* **Task goal**
Copy each line of the listing below exactly and drop the images.

* **Data extracts**
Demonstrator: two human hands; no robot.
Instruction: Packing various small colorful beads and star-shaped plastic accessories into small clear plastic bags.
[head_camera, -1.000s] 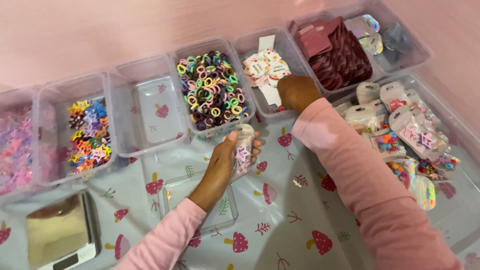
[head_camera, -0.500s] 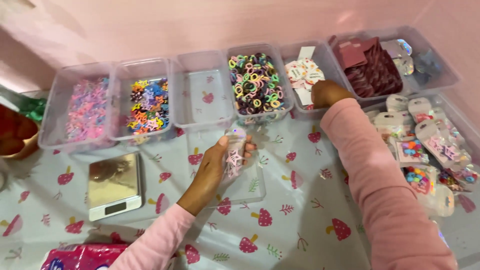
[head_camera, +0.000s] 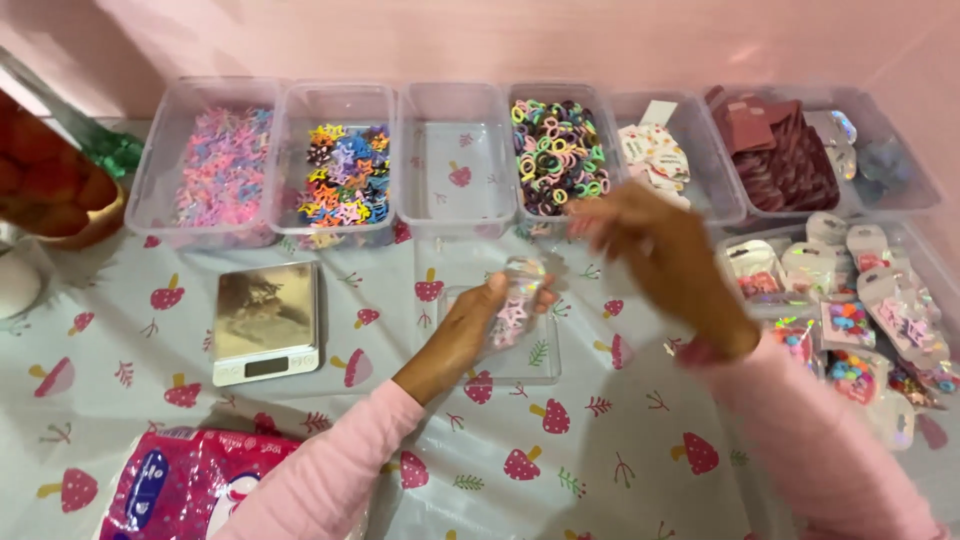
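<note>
A row of clear bins (head_camera: 455, 160) lines the back of the table (head_camera: 120, 340): pastel pink-and-lilac clips (head_camera: 215, 165) at the far left, bright star clips (head_camera: 345, 175) next, one bin bare, then small hair ties (head_camera: 555, 150), round white tags (head_camera: 660, 160), and dark red cards (head_camera: 785, 150) beside shiny pouches. At the right, a larger tray (head_camera: 925, 250) holds filled pouches (head_camera: 850, 320) — white-topped, with coloured beads and clips showing through. A pink printed packet (head_camera: 185, 485) sits at the bottom left corner, and a small scale (head_camera: 267, 322) with a mirrored top stands in front of the star clips.

The left hand (head_camera: 470, 330) is curled around a small clear pouch (head_camera: 515, 310) with pink star clips inside, thumb on its front, held upright just above a flat clear lid (head_camera: 535, 365) near the table's middle. The right hand (head_camera: 665, 260) is blurred — it hovers just right of the pouch, in front of the hair ties and tags, fingers loosely bent; whether it pinches anything cannot be told.

At the far left edge, a bowl of reddish-brown things (head_camera: 50, 190) and some green ribbon (head_camera: 110, 150) are partly cut off.
</note>
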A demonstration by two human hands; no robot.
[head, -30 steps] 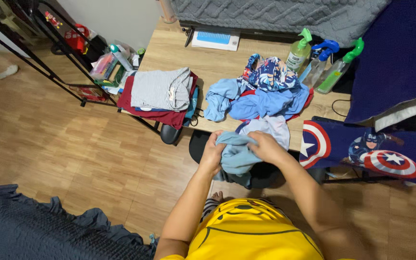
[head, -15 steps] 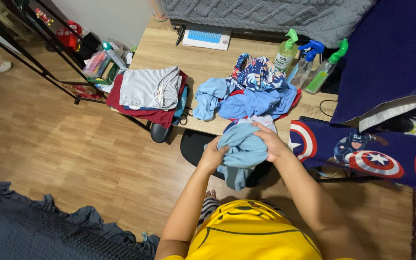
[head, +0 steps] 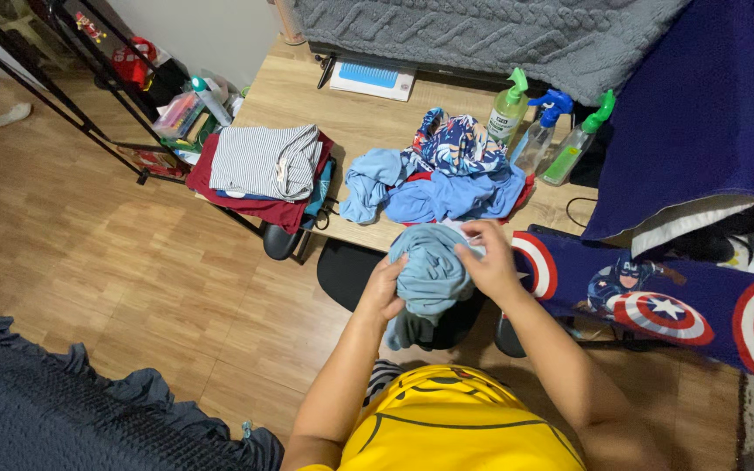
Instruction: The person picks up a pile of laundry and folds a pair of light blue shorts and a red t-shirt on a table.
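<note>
While bunched above the wooden desk's near edge, hung between both hands: light blue garment. Gripped underneath by left hand, fingers curled shut; pinched on top by right hand.

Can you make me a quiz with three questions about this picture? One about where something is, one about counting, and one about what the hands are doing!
1. Where is the striped shirt?
A. on top of the folded pile on the desk
B. on the floor
C. in the person's hands

2. How many spray bottles stand on the desk?
A. one
B. three
C. five

3. What are the hands doing?
A. resting flat on the desk
B. holding a spray bottle
C. both holding a light blue cloth

Answers:
1. A, it lies on the dark red clothes at the desk's left end.
2. B, two have green tops and one blue.
3. C, the left hand and right hand have a grip on the light blue cloth.
</note>
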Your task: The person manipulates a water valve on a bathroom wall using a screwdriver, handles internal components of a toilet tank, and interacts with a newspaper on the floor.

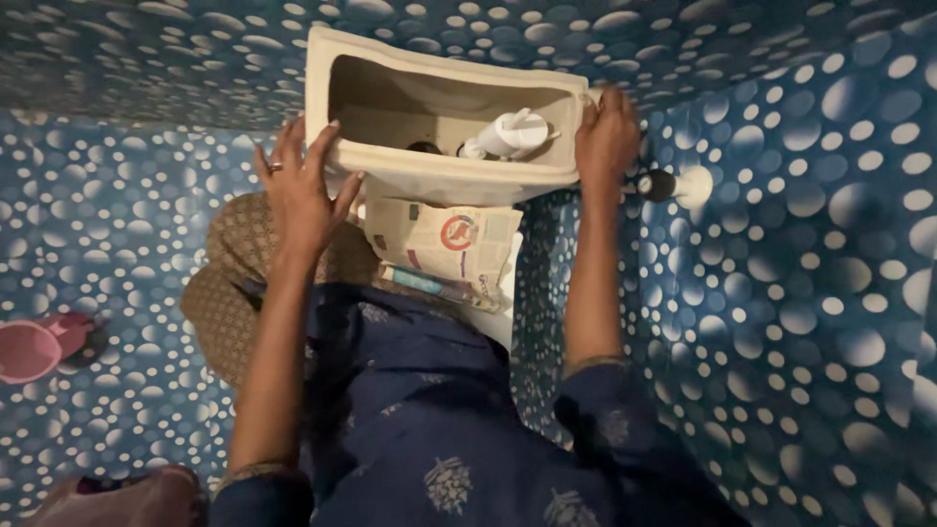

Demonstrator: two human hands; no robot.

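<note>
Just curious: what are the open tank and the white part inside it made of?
The tank looks like glazed ceramic: thick cream walls, smooth rounded rim. The white fitting inside seems to be moulded plastic, matte and thin-edged, though the dim light leaves that open.

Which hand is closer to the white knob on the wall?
Right. The right hand grips the tank's end beside the knob; the left hand is at the far end.

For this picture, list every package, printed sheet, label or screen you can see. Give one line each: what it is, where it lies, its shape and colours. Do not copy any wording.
Folded newspaper: lies just below the open toilet tank, between the left hand and the right hand; rectangular, cream with grey print and a round red mark.
Flat printed strip: under the newspaper's lower edge; long, narrow, teal and white; its kind is unclear.
Screens and signs: none visible.
</note>
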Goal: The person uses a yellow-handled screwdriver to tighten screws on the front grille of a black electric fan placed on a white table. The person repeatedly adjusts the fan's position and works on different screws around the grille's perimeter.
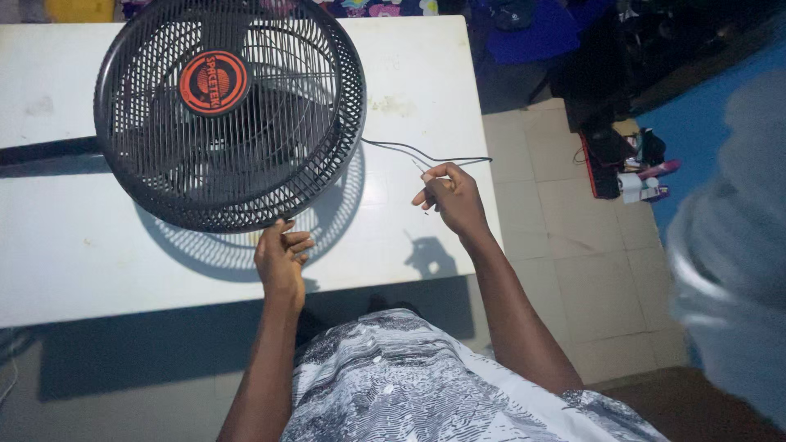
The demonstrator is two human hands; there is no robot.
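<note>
A black fan [229,115] with a round wire grille and an orange centre badge lies on a white table [74,245]. My left hand [281,258] pinches the near rim of the grille at its lower edge. My right hand [450,196] hovers over the table's right edge with fingers curled around a small thin object, possibly a screw or tool tip. The fan's black cord [426,155] runs from the grille across the table toward my right hand.
A blurred grey shape [729,245] fills the right edge. Beige floor tiles [589,245] lie right of the table. A black bag with small items [630,164] sits on the floor, and blue cloth [532,33] lies at the top.
</note>
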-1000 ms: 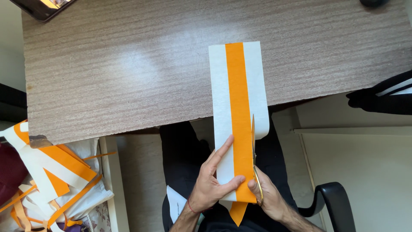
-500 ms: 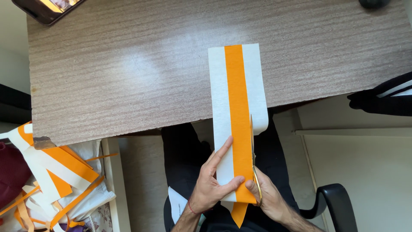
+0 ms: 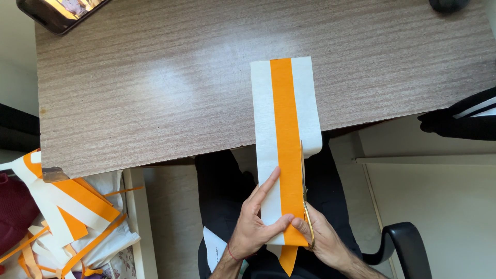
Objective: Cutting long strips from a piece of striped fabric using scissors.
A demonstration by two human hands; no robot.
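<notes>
A long white paper strip (image 3: 264, 129) with an orange band down its middle reaches from my lap up over the desk edge. My left hand (image 3: 256, 227) pinches its lower part, index finger laid along the white left margin. My right hand (image 3: 323, 237) holds gold scissors (image 3: 305, 196), blades running up the right edge of the orange band. The right white margin hangs cut loose and curls by the desk edge.
The wood-grain desk (image 3: 155, 88) fills the upper view, with a phone (image 3: 62, 13) at its far left corner. A heap of orange and white paper offcuts (image 3: 67, 217) lies lower left. A black chair armrest (image 3: 403, 248) is lower right; a dark sleeve (image 3: 460, 121) sits at the right.
The scissors have crept slightly further up along the orange band's right edge. Both hands keep their grip.
</notes>
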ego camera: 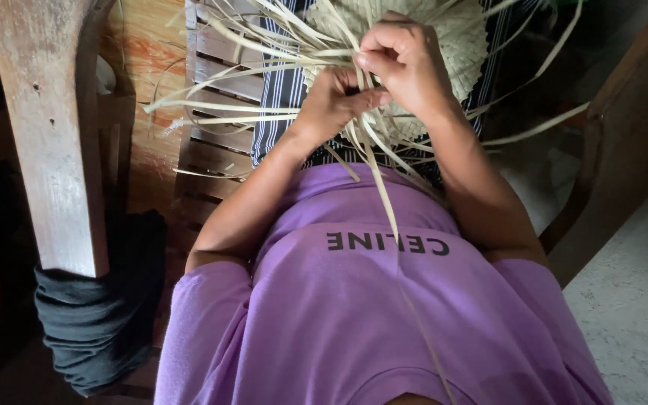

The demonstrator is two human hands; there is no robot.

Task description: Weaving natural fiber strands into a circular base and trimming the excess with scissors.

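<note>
A pale woven straw piece rests on my lap over striped cloth, with several loose straw strips fanning out from it. My left hand grips strips at the weave's near edge. Just above it, my right hand pinches a strip between thumb and fingers. One long strip hangs down toward my purple shirt.
I sit on a slatted wooden chair. A thick wooden post stands at the left with dark cloth bunched at its base. A wooden armrest runs at the right, above a grey concrete floor.
</note>
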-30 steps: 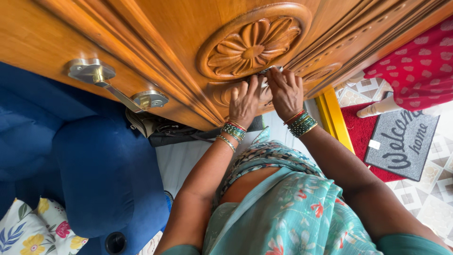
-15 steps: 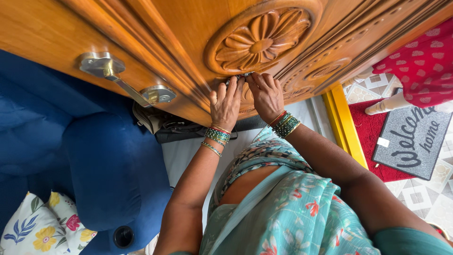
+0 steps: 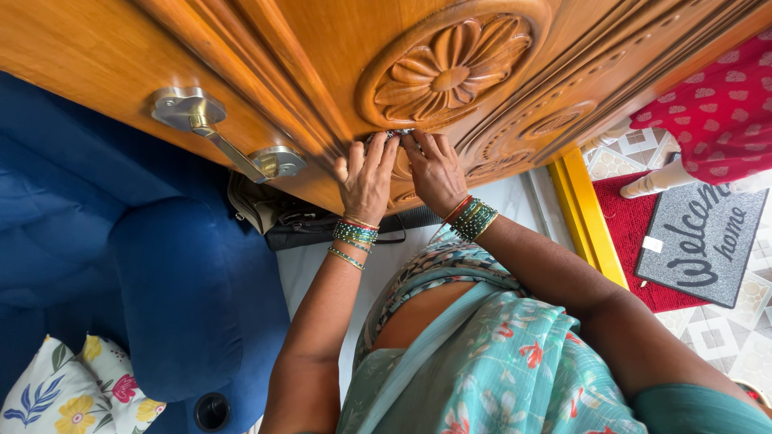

* **Exercise output**
Demonstrator: two human hands; no robot.
Instruction: Packing various small colorful beads and star-shaped plastic accessories into small clear plastic bags.
[head_camera, -1.000s] 
[head_camera, -0.500s] 
[head_camera, +0.000s] 
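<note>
A row of clear bins (head_camera: 455, 160) lines the back of the table (head_camera: 120, 340): pastel pink-and-lilac clips (head_camera: 215, 165) at the far left, bright star clips (head_camera: 345, 175) next, one bin bare, then small hair ties (head_camera: 555, 150), round white tags (head_camera: 660, 160), and dark red cards (head_camera: 785, 150) beside shiny pouches. At the right, a larger tray (head_camera: 925, 250) holds filled pouches (head_camera: 850, 320) — white-topped, with coloured beads and clips showing through. A pink printed packet (head_camera: 185, 485) sits at the bottom left corner, and a small scale (head_camera: 267, 322) with a mirrored top stands in front of the star clips.

The left hand (head_camera: 470, 330) is curled around a small clear pouch (head_camera: 515, 310) with pink star clips inside, thumb on its front, held upright just above a flat clear lid (head_camera: 535, 365) near the table's middle. The right hand (head_camera: 665, 260) is blurred — it hovers just right of the pouch, in front of the hair ties and tags, fingers loosely bent; whether it pinches anything cannot be told.

At the far left edge, a bowl of reddish-brown things (head_camera: 50, 190) and some green ribbon (head_camera: 110, 150) are partly cut off.
</note>
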A demonstration by two human hands; no robot.
[head, -30 steps] 
[head, -15 steps] 
[head, +0 steps] 
Instruction: The person picks up a pile of laundry and folds a pair of light blue shorts and a red t-shirt on a table.
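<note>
While bunched above the wooden desk's near edge, hung between both hands: light blue garment. Gripped underneath by left hand, fingers curled shut; pinched on top by right hand.

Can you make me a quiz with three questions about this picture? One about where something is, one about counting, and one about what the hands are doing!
1. Where is the striped shirt?
A. on top of the folded pile on the desk
B. on the floor
C. in the person's hands

2. How many spray bottles stand on the desk?
A. one
B. three
C. five

3. What are the hands doing?
A. resting flat on the desk
B. holding a spray bottle
C. both holding a light blue cloth

Answers:
1. A, it lies on the dark red clothes at the desk's left end.
2. B, two have green tops and one blue.
3. C, the left hand and right hand have a grip on the light blue cloth.
</note>
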Your task: The person manipulates a water valve on a bathroom wall using a screwdriver, handles internal components of a toilet tank, and interacts with a newspaper on the floor.


Demonstrator: two human hands; no robot.

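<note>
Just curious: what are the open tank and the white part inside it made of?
The tank looks like glazed ceramic: thick cream walls, smooth rounded rim. The white fitting inside seems to be moulded plastic, matte and thin-edged, though the dim light leaves that open.

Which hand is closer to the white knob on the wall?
Right. The right hand grips the tank's end beside the knob; the left hand is at the far end.

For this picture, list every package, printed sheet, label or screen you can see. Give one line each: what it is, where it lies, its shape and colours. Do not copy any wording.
Folded newspaper: lies just below the open toilet tank, between the left hand and the right hand; rectangular, cream with grey print and a round red mark.
Flat printed strip: under the newspaper's lower edge; long, narrow, teal and white; its kind is unclear.
Screens and signs: none visible.
</note>
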Goal: The person uses a yellow-handled screwdriver to tighten screws on the front grille of a black electric fan placed on a white table. The person repeatedly adjusts the fan's position and works on different screws around the grille's perimeter.
The demonstrator is two human hands; there is no robot.
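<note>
A black fan [229,115] with a round wire grille and an orange centre badge lies on a white table [74,245]. My left hand [281,258] pinches the near rim of the grille at its lower edge. My right hand [450,196] hovers over the table's right edge with fingers curled around a small thin object, possibly a screw or tool tip. The fan's black cord [426,155] runs from the grille across the table toward my right hand.
A blurred grey shape [729,245] fills the right edge. Beige floor tiles [589,245] lie right of the table. A black bag with small items [630,164] sits on the floor, and blue cloth [532,33] lies at the top.
</note>
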-1000 ms: 
-500 ms: 
+0 ms: 
Objective: Cutting long strips from a piece of striped fabric using scissors.
A demonstration by two human hands; no robot.
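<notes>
A long white paper strip (image 3: 264, 129) with an orange band down its middle reaches from my lap up over the desk edge. My left hand (image 3: 256, 227) pinches its lower part, index finger laid along the white left margin. My right hand (image 3: 323, 237) holds gold scissors (image 3: 305, 196), blades running up the right edge of the orange band. The right white margin hangs cut loose and curls by the desk edge.
The wood-grain desk (image 3: 155, 88) fills the upper view, with a phone (image 3: 62, 13) at its far left corner. A heap of orange and white paper offcuts (image 3: 67, 217) lies lower left. A black chair armrest (image 3: 403, 248) is lower right; a dark sleeve (image 3: 460, 121) sits at the right.
The scissors have crept slightly further up along the orange band's right edge. Both hands keep their grip.
</notes>
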ego camera: 

The demonstrator is two human hands; there is no robot.

Task description: Weaving natural fiber strands into a circular base and trimming the excess with scissors.

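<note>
A pale woven straw piece rests on my lap over striped cloth, with several loose straw strips fanning out from it. My left hand grips strips at the weave's near edge. Just above it, my right hand pinches a strip between thumb and fingers. One long strip hangs down toward my purple shirt.
I sit on a slatted wooden chair. A thick wooden post stands at the left with dark cloth bunched at its base. A wooden armrest runs at the right, above a grey concrete floor.
</note>
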-30 steps: 
-15 steps: 
+0 steps: 

The work on this exercise is done.